A couple of times over the past 6 months, we've had an event (db failover or network blip) that would basically sever the connection between our Orion platform and the DB (separate servers) and I wouldn't know till after the business day started. Reviewing the Orion platform server event logs, I can find multiple event 4001 entries which lay it out that data wasn't flowing.
System.Data.SqlClient.SqlException (0x80131904): A network-related or instance-specific error occurred while establishing a connection to SQL Server. The server was not found or was not accessible. Verify that the instance name is correct and that SQL Server is configured to allow remote connections. (provider: TCP Provider, error: 0 - The remote computer refused the network connection.
It's even more evident when logging into the Orion dashboard and it's lit up with red x's and error blocks. So far, my only solution is to reboot the server.
My question is: how can I alert myself that this happened? Can SolarWinds monitor itself and alert me if something internally is wrong? Do i need to set up something from another server to check for that error.

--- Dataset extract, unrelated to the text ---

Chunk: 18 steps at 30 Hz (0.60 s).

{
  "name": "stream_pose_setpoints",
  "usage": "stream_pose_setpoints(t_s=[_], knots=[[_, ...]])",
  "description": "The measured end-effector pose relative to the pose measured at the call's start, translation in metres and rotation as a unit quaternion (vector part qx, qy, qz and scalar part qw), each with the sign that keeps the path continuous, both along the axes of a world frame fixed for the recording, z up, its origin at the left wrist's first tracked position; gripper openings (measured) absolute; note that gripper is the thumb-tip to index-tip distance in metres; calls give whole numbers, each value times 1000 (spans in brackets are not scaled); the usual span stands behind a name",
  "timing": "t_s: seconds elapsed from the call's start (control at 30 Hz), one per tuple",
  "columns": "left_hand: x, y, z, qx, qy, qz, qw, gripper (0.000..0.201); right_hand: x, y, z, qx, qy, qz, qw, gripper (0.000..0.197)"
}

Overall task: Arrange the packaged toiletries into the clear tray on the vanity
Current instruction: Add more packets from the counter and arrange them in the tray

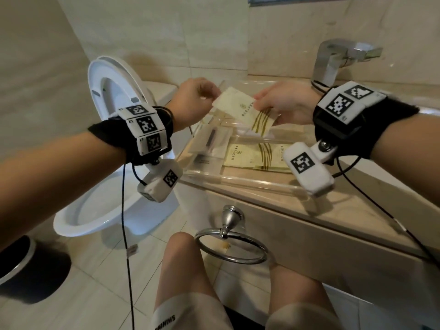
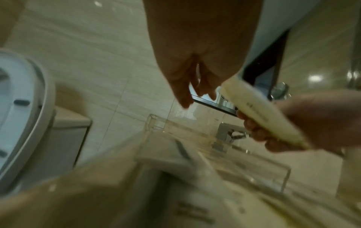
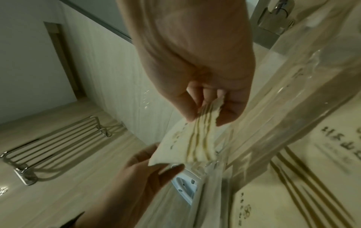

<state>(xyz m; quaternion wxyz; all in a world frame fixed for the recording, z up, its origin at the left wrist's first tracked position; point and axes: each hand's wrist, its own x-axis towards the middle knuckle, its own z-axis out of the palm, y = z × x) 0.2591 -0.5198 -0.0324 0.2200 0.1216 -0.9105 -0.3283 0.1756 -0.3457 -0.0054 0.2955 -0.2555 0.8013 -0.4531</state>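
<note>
A cream packet with gold stripes [image 1: 240,110] hangs tilted above the far half of the clear tray [image 1: 238,183] on the vanity. My right hand [image 1: 269,108] pinches its striped end between thumb and fingers [image 3: 230,111]. My left hand [image 1: 213,97] holds the plain far end, thumb under it and fingers behind. In the left wrist view the packet [image 2: 259,112] is edge-on, running from my left thumb to my right hand [image 2: 312,120]. Another striped cream packet [image 1: 247,156] and translucent sachets [image 1: 209,141] lie flat inside the tray.
A toilet with its lid raised [image 1: 114,91] stands just left of the vanity. A chrome faucet [image 1: 333,60] rises behind my right wrist. A towel ring [image 1: 233,246] hangs off the counter front, and a black bin [image 1: 23,270] sits on the floor at left.
</note>
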Motion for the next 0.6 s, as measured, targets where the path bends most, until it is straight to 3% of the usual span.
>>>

Secondarily, given that error - what is the best way to re-establish the connection? I wasn't sure if the Reboot was the only way or if restarting any and all Orion services would do the trick. That would be nice since it could probably be scripted.
I did contact support, but so far their response is 'yup, you won't be able to poll stuff when that error happens'. Great, but I need to be able to get ahead of that error and what to do about it. As being the SW admin is only part of my job, I'm not as versed in the platform as I should be and would appreciate any tips.